== What the task asks ==
Each line from the one that contains "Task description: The" through the last line of the listing below is to be returned exactly as it stands, and nothing else.

== Given information ==
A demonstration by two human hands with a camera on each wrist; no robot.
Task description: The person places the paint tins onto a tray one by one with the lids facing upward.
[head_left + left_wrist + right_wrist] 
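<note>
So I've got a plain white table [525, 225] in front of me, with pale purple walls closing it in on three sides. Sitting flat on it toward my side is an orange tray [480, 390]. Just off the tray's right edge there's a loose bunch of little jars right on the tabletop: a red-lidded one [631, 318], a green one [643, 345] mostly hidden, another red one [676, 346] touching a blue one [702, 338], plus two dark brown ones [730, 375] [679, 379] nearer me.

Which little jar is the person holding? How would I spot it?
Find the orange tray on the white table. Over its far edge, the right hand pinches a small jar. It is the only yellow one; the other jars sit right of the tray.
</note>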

== Expected output ==
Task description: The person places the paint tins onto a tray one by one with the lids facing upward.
[head_left + left_wrist + right_wrist] 
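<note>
So I've got a plain white table [525, 225] in front of me, with pale purple walls closing it in on three sides. Sitting flat on it toward my side is an orange tray [480, 390]. Just off the tray's right edge there's a loose bunch of little jars right on the tabletop: a red-lidded one [631, 318], a green one [643, 345] mostly hidden, another red one [676, 346] touching a blue one [702, 338], plus two dark brown ones [730, 375] [679, 379] nearer me.

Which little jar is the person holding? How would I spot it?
Find the orange tray on the white table. Over its far edge, the right hand pinches a small jar. It is the only yellow one; the other jars sit right of the tray.
</note>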

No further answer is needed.